Hispanics make life in U.S.
Immigrants struggle to adjust to new culture
By Mary Frances Czarsty, assistant news editor
Posted on September 14, 2006
At 19 years old, Janeth Reyes Jimenez left the familiarity of her friends, her home and her family to travel alone through the desert of Mexico to come to the United States. Her story is the kind students read about and discuss in GANTH 195, but is one that hits closer to home than some might expect.
“I traveled mostly alone,” Jimenez said of her one-month-long trip on foot from Oaxaca, Mexico, to the United States. She walked to Arizona, where she met her two older brothers to drive to Harrisonburg. “I hardly had any food or water in the desert. It was a very long trip,” she said.
According to Steve Camarota, director of the Center for Immigration Studies, the nation’s foreign-born and immigrant population reached a new record of more than 35 million in March 2005.
Census Bureau data show that between January 2000 and March 2005, 7.9 million new immigrants settled in this country, making it the highest five-year period in American history. Nearly half of this number is estimated to be illegal aliens.
Rockingham County and Harrisonburg saw this increase especially in regards to the Hispanic community. The U.S. Census found that while the combined city and county population rose only 3.3 percent from 2000 to 2005, the Hispanic population increased 38.5 percent.

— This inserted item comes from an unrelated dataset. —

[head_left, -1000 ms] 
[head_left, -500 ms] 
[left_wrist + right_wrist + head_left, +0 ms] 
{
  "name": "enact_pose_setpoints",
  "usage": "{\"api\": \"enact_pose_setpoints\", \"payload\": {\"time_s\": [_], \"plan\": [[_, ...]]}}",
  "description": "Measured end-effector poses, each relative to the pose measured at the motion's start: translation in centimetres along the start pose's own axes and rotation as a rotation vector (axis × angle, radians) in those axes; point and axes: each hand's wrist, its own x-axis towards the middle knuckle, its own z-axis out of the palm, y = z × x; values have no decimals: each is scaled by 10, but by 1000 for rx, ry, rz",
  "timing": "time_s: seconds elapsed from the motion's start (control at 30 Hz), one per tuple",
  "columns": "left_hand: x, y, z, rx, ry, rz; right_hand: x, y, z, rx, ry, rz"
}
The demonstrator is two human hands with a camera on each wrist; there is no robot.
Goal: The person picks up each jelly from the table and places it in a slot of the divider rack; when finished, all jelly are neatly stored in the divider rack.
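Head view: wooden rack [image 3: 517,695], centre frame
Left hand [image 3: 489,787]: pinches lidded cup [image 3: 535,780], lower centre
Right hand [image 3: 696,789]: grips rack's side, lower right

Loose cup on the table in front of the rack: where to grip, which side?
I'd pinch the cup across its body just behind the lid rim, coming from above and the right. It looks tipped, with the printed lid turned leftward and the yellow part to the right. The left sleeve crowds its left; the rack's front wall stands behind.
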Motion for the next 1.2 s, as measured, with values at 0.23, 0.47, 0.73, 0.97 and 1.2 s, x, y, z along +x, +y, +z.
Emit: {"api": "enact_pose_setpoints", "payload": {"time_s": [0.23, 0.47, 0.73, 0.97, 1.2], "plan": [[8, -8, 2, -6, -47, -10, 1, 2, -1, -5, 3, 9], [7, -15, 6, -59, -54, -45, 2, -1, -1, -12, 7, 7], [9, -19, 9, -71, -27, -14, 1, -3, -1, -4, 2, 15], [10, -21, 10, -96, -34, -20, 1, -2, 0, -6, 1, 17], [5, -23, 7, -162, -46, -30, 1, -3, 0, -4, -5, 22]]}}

Job incentive is often cited as the primary reason to immigrate, and Jimenez agreed. “I came to find a job to make money for myself and to send home to my family,” she said.
The transition to life in town wasn’t easy, she said, because she had to deal with the language barrier before finding her current job at a fast-food restaurant in town.

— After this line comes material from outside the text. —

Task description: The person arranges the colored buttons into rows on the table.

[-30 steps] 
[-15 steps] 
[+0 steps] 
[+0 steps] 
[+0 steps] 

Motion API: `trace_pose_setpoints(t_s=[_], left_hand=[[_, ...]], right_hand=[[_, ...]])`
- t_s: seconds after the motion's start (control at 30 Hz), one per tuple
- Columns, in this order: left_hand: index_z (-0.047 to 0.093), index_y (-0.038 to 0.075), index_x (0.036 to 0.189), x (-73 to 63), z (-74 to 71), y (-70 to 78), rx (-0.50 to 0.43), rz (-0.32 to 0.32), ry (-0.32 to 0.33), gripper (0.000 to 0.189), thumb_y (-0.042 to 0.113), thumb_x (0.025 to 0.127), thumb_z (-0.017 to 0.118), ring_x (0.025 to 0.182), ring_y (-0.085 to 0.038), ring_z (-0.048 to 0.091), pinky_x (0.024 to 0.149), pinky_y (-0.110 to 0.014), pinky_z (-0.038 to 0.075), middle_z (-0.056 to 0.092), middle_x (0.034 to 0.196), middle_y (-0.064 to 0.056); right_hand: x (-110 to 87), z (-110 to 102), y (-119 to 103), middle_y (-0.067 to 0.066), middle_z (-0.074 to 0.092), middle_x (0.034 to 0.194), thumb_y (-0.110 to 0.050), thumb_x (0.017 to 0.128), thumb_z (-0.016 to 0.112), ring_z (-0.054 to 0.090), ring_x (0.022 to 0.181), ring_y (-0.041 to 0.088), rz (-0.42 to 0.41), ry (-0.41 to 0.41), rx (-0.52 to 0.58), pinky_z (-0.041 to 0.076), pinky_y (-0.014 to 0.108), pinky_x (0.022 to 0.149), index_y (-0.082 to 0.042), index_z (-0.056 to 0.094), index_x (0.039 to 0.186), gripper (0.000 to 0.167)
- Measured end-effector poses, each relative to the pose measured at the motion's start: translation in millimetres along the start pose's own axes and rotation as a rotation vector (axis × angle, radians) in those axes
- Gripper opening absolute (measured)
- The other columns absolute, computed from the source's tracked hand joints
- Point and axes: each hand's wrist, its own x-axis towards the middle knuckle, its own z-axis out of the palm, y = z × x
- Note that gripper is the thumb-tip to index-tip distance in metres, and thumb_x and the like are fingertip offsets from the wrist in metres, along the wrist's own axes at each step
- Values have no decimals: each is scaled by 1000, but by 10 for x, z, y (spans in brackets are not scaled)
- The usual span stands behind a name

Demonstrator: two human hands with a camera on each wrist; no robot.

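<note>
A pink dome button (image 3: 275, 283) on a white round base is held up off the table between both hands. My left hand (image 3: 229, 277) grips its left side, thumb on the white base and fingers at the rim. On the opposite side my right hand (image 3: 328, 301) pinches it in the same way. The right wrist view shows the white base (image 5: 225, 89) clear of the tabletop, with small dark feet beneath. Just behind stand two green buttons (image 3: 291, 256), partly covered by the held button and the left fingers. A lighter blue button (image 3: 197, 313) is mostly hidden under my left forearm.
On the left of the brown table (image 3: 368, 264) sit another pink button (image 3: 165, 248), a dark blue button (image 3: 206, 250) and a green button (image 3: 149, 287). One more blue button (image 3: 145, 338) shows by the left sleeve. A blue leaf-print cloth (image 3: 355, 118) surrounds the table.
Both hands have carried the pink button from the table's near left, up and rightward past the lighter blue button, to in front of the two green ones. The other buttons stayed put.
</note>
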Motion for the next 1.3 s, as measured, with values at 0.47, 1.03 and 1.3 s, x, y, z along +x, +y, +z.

“The hardest part was not speaking the language. I watched a lot of television and talked to my sister-in-law to practice, because she is an American,” Jimenez said.

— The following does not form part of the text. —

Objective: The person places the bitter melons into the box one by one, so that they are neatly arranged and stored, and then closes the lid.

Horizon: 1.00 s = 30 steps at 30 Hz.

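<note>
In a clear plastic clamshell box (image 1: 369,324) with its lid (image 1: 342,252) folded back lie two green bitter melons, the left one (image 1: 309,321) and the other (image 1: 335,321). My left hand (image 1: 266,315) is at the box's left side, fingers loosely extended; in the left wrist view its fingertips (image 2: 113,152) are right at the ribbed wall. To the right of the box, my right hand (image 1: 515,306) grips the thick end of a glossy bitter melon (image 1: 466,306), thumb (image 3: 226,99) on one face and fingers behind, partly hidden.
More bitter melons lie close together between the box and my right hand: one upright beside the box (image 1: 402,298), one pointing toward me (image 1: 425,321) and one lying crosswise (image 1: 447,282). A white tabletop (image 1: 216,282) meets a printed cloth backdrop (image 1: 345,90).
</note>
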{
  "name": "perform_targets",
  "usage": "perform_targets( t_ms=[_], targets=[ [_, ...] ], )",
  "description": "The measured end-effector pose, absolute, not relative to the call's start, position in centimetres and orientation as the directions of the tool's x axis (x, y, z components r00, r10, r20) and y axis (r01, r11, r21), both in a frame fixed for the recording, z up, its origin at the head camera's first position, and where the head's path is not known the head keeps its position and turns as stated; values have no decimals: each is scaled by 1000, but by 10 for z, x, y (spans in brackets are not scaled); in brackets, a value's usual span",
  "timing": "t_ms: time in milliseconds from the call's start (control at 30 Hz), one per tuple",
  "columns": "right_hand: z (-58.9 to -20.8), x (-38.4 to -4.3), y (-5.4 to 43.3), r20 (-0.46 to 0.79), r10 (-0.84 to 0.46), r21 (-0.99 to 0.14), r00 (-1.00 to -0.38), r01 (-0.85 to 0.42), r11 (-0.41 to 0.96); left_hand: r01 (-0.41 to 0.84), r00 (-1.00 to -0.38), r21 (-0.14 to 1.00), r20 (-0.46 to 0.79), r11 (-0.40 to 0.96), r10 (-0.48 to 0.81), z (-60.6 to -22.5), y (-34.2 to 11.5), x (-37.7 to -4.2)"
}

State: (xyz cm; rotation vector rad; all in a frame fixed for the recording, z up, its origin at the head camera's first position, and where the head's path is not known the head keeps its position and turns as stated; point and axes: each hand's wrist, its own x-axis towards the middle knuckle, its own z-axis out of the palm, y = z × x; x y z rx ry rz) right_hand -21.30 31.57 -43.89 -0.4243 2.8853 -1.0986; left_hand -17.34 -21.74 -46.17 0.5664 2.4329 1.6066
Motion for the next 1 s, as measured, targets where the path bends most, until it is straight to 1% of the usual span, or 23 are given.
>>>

JMU used to have a program through the Center for Career Advancement designed to help people like Jimenez with their language skills. The center had contracts with local poultry plants to go in and teach. But the center had to discontinue the program three years ago because the plants did not renew the contracts.
Center Director Shelvy Williams said, “We had big buses with computers on them that we would take to poultry plants, and we worked with Hispanic workers to improve their English.”
Williams said she thought the end of the program had to do with the management of the plants. “The workers were still getting paid while they studied with us, and I don’t think management was willing to give up the labor time anymore,” she said.
While Jimenez has her paperwork filed to work in the United States temporarily, the fact that many illegal aliens live in Harrisonburg is an issue citizens want to address.
“We’re having a speaker come the first weekend in October to present information on illegal and legal immigration,” Harrisonburg City Councilman Charles Chenault said. “It’s a hot- button issue for many of our citizens.”
Jimenez’s boss, Lisa Cox, said a lot of immigration laws simply don’t make sense to her. “If you come from overseas, it’s so much easier to become a citizen,” she said. “It’s like they have more rights than someone from Mexico.”
One of Jimenez’s older brothers has been working on his citizenship for two years now, and his status is still pending. “He married an American, and he has a lawyer, but every month comes and goes with no citizenship,” she said.
Cox speculated that the amount of red tape necessary to gain citizenship is a major factor to why many choose to remain here illegally. “It’s just too long and difficult of a process,” she said. “It doesn’t surprise me at all they would choose to stay illegal.”
It has been three years since Jimenez trekked to the United States She says she is happy here, but hopes to save up enough money to return soon to Mexico. “It’s just different here. Different language, different kinds of people,” she said. “I want to go home and go back to school to become a veterinarian.”